To get started, let's look at existing solutions. There are several interesting articles on the same topic on the Web.

  1. NoShake: Content Stabilization for Shaking Screens of Mobile Devices by Lin Zhong, Ahmad Rahmati, and Clayton Shepard on Screen Stabilization for iPhone (3) published in 2009. The article summarizes that screen stabilization works and gives noticeable results, but the algorithm consumes “an average of 30 % power on a 620 MHz ARM processor. ” This makes this implementation impractical for real-world use. And although modern iPhones can easily cope with this task, the authors did not provide either the source code or the assembled application so that you can try it in practice.

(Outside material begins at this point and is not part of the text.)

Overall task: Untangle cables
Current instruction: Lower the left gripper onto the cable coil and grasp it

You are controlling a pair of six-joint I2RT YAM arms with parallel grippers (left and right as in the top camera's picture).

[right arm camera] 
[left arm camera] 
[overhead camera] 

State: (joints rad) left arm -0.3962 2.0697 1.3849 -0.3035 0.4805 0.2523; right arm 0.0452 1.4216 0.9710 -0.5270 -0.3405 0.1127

  2. Walking with your Smartphone: Stabilizing Screen Content by Kevin Jeisy. This article was published in 2014 and has a good mathematical justification. The article concludes that "using the hidden Markov model, we got good stabilization in theory." Unfortunately, neither the source code nor the compiled application was provided, so it will not work.

  3. Shake-Free Screen . The same question is being investigated, but there are no ready-made results to try.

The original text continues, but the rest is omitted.